[[ AVAILABLE DATA open ]]

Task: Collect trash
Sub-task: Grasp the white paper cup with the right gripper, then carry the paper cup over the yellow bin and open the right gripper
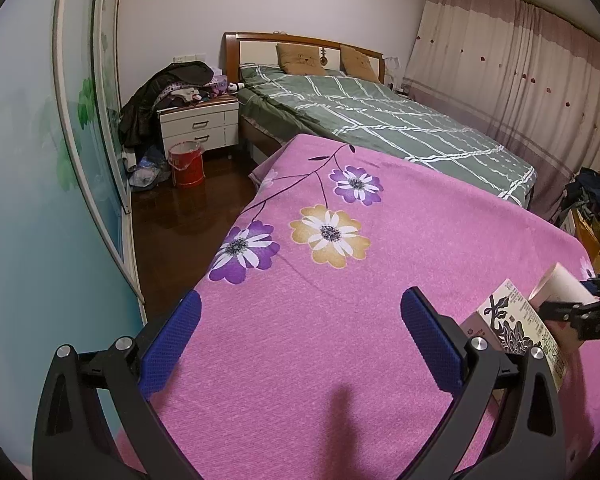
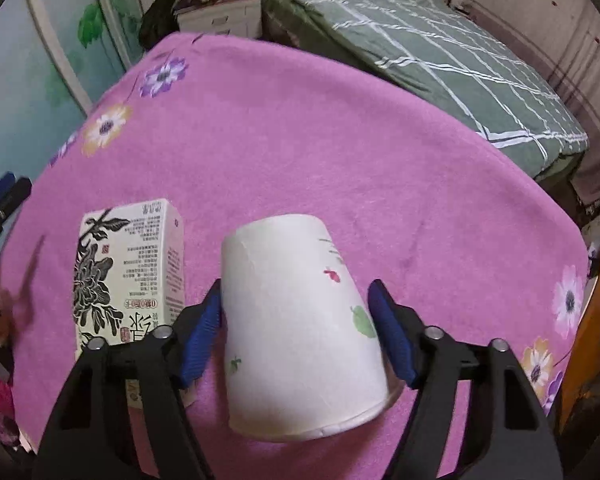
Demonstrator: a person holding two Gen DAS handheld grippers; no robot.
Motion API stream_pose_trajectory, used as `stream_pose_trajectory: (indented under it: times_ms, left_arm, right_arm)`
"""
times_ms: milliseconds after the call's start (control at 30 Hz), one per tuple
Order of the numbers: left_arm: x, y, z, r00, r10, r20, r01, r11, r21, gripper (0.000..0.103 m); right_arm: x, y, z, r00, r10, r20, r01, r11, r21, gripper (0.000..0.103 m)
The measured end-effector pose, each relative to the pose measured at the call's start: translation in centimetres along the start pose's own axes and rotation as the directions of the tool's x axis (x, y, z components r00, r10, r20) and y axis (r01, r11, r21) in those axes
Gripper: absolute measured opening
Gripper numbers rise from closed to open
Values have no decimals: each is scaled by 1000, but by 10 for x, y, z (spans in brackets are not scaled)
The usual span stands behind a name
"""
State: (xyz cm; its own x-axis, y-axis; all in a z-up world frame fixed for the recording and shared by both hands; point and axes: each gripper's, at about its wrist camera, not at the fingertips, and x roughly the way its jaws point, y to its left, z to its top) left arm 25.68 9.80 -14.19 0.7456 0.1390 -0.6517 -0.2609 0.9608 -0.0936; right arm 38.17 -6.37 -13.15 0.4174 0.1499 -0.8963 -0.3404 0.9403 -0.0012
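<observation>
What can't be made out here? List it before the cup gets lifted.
- Paper cup, right wrist view: its mouth faces the camera side, so any contents are hidden; whether the right gripper touches it on both sides is unclear.
- Printed carton: near end covered by the gripper; text too small to read.
- Red bucket, left wrist view: inside hidden by its rim.
- Left gripper: open, holding nothing.

We see a bedroom: green plaid bed [image 1: 380, 120], white nightstand [image 1: 198, 124] piled with what might be clothes, pink curtains [image 1: 520, 60], dark wood floor [image 1: 180, 220].
</observation>
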Motion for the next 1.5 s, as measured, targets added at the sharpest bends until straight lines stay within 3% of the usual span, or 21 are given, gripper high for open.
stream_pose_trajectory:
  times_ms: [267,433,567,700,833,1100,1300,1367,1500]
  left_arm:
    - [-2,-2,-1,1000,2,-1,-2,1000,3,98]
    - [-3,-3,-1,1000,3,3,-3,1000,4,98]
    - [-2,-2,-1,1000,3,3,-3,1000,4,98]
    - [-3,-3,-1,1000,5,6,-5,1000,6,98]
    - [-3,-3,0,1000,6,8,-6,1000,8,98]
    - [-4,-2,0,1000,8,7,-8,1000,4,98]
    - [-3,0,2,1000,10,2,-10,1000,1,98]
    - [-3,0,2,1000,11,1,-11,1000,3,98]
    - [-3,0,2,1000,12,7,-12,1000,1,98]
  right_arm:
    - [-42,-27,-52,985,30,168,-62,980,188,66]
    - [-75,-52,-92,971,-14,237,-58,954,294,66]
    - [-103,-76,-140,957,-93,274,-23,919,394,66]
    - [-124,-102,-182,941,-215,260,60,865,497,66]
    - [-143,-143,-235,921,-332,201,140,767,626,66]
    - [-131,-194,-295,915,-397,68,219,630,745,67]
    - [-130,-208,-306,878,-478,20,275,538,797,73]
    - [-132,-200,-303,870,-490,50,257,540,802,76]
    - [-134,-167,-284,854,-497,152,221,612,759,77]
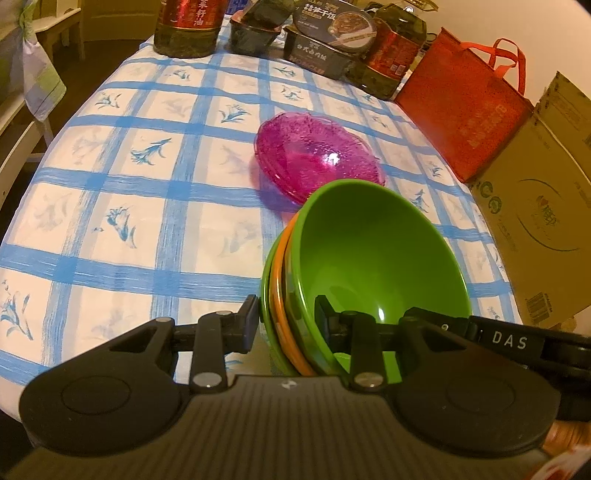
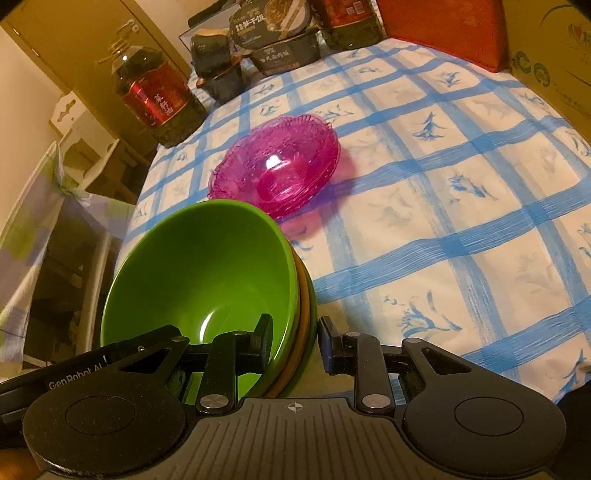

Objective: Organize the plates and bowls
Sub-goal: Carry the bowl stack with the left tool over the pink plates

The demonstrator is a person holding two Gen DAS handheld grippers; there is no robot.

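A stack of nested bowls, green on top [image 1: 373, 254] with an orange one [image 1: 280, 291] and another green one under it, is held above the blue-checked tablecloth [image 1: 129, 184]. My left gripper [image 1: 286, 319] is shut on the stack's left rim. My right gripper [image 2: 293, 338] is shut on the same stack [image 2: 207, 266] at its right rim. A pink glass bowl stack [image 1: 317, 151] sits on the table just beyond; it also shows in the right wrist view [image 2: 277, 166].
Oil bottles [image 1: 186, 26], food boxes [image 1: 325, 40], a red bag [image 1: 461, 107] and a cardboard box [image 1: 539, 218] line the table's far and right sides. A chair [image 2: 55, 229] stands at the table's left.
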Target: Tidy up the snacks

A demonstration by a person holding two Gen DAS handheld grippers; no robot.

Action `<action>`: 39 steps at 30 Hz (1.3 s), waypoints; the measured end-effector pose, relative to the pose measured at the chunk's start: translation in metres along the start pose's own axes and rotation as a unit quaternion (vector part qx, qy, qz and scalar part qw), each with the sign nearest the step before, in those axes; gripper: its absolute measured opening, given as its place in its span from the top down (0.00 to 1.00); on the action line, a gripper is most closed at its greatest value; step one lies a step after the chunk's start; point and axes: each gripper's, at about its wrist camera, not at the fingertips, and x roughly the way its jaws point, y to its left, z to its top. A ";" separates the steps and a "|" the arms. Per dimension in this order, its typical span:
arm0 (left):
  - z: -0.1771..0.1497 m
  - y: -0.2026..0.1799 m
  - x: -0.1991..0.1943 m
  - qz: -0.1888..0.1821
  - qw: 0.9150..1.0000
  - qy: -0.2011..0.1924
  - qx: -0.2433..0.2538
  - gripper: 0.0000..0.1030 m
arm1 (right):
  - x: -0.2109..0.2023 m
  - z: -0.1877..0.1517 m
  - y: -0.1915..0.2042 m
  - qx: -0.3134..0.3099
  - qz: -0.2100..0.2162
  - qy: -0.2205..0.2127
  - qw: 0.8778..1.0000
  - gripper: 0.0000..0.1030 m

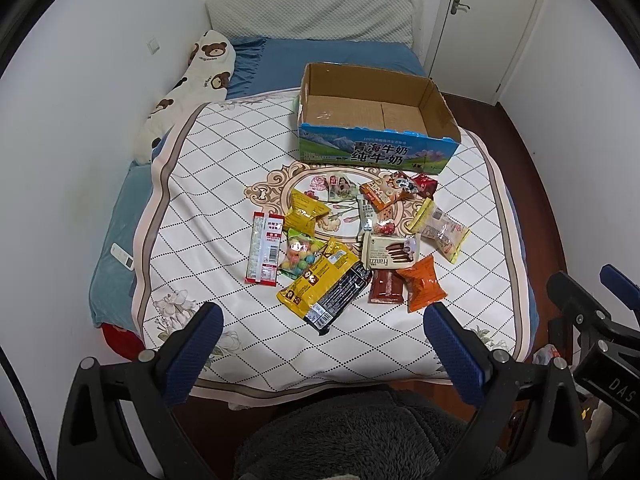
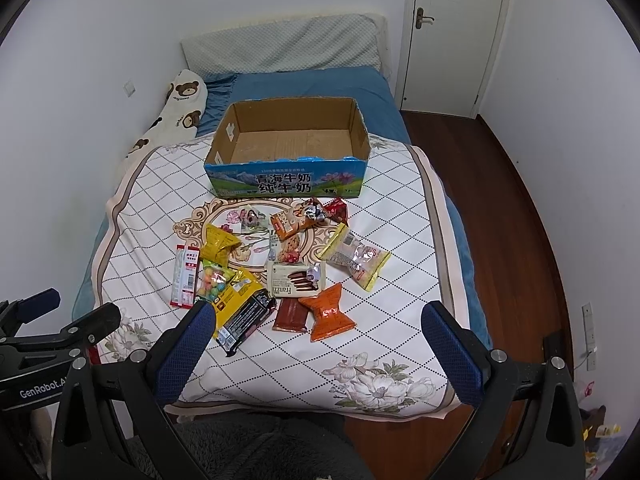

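Bedroom, white walls, checkered quilt over a blue bed. Left wrist view: left gripper spread wide, holding nothing, hanging over the quilt's near edge. Snack packets scattered mid-quilt, empty milk carton box just past them toward the far edge. Right wrist view: right gripper wide open too, gripping nothing, same near edge. Same snack pile, orange packet nearest, box beyond.
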 end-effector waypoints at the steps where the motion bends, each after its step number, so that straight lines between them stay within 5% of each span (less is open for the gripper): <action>1: -0.002 0.000 0.001 0.000 1.000 0.000 -0.001 0.00 | 0.000 0.000 0.001 0.000 0.000 0.001 1.000 0.00; 30: 0.000 0.000 0.001 -0.001 1.000 0.002 -0.001 0.00 | 0.001 0.000 0.000 0.001 0.002 0.002 1.000 0.00; 39: 0.014 -0.010 0.061 0.039 0.997 -0.006 0.072 0.00 | 0.070 0.002 -0.013 0.015 0.011 0.048 0.999 0.00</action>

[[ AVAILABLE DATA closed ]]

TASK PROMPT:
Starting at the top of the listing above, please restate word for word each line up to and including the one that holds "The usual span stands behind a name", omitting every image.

YOUR SOLUTION:
Task: Collect trash
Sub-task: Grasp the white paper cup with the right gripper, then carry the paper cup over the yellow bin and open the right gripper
Demonstrator: a person holding two Gen DAS handheld grippers; no robot.
Motion API stream_pose_trajectory, used as `stream_pose_trajectory: (indented under it: times_ms, left_arm, right_arm)`
"""
times_ms: milliseconds after the call's start (control at 30 Hz), one per tuple
Order of the numbers: left_arm: x, y, z, r00, r10, r20, r01, r11, r21, gripper (0.000..0.103 m); right_arm: x, y, z, r00, r10, r20, r01, r11, r21, gripper (0.000..0.103 m)
The measured end-effector pose, each relative to the pose measured at the call's start: translation in centimetres along the start pose's own axes and rotation as the directions of the tool's x axis (x, y, z components r00, r10, r20) and y axis (r01, r11, r21) in those axes
Gripper: absolute measured opening
Gripper numbers rise from closed to open
Values have no decimals: each is scaled by 1000, but by 10 for x, y, z (spans in brackets are not scaled)
The usual span stands behind a name

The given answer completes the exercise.